Watercolour Drills with Lt Cdr H. Hejazi
Urbanite at the Art Gallery of Greater Victoria
Victoria, BC (participatory installation)

Performance: March 18, 2016

Character Bio: Lieutenant Commander Harold Hejazi (Born 21 February 1989) was the first Canadian awarded the Victoria Tertiary Colour Wheel, the highest and most prestigious award for gallantry in the face of the enemy that can be awarded to British and Common-wash forces. His contributions to the Global War on Conceptual Performance earned him a series of honorary ribbons, including a Gold Leaf Medal of Honour and a Performance Service Ribbon.  Lt Cdr Hejazi is best known for his abilities in commanding the creative participation of non-artist personnel and mainstream conservative capitalist civilians.

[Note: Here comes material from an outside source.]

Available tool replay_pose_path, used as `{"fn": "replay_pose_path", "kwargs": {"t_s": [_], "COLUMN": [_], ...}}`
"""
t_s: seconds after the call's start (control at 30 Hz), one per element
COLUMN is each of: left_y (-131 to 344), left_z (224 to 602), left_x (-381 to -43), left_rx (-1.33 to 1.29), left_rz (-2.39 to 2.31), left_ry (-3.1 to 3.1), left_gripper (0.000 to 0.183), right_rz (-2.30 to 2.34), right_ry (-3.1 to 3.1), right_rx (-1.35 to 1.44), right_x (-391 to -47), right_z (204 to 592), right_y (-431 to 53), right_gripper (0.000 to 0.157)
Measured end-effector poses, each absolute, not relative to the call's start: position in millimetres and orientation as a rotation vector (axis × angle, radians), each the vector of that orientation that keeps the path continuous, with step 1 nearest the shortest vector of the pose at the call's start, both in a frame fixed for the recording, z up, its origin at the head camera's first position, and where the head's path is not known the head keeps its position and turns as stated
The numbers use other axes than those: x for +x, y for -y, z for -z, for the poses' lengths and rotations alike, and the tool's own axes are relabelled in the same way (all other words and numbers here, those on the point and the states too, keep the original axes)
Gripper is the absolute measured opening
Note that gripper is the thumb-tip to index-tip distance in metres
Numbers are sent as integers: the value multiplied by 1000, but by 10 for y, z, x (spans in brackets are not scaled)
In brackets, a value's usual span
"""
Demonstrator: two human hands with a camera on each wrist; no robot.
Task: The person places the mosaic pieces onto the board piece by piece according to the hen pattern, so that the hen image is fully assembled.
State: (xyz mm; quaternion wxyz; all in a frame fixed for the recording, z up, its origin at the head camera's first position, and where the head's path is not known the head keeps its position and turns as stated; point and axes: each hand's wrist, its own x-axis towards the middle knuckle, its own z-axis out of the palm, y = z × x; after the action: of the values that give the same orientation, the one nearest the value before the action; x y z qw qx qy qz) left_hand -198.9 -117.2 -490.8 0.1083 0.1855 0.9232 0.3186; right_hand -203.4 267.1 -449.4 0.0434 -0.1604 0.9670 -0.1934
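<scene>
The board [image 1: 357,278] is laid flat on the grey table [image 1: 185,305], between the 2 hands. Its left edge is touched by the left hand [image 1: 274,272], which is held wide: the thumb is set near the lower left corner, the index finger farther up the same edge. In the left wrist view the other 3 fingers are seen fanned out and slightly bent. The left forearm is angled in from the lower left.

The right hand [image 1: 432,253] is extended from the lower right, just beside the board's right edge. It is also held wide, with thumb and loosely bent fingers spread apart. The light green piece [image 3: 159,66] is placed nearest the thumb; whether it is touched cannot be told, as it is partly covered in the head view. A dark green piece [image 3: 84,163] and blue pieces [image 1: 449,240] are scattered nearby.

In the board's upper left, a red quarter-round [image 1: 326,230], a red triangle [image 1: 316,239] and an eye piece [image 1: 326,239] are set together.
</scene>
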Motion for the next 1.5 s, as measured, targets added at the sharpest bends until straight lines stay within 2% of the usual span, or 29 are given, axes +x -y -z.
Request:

Hejazi served in Victoria, BC from 2010–2017, primarily stationed as the senior officer in recruitment and a acting drill sergeant.

Explanation: On March 18, 2016, I led militant watercolour art drills during the Art Gallery of Greater Victoria’s Urbanite event, which was inspired by the exhibition Water + Pigment + Paper: Experiments in Watercolour from the AGGV Collection that I was animating at the time. For this participatory installation, I drew on the history of war and colonialism that was inherent in the exhibition, which told the history of British watercolour. Thus, I decided to focus on the militant conquest side of colonization.

This participatory installation did not invite participation, it demanded it. In formal military dress, complete with insignia and ribbons of military art campaigns and honourable recognitions, I led the watercolour drills as a strict military officer representative of a fascist dictator. I demanded respect, discipline and compliance. My message was that the “pretty pictures” of the exhibit represented an issue of cultural security that was not to be taken lightly.

The purpose for LCdr commander Hejazi’s appearance at the AGGV was to recruit creative candidates to serve in the local Victoria Royal Community Art Services (RCAS) regiment. I expressed that the arts community was being slowly dismantled by an impending hegemonic state that cared nothing for the arts, and now it was time to accept your medium and duty to serve. Through serving, recruits would be contributing to a new legacy of watercolour that would liberate the commanding British Colonial art historical narrative based on J.M.W. Turner and his contemporaries. These are critical times with governments announcing further cuts towards arts programing, leaving art communities broken and confused.  I reinforced the notion that there is an art battle going on all around us, and I am recruiting soldiers for service in a bitter war. People everywhere are being malnourished of art, while few individuals are able to step to the status of artist. Soldiers were desperately needed to re-stitch the fabric of our fragmented arts community due to the surrounding global crisis of artlessness.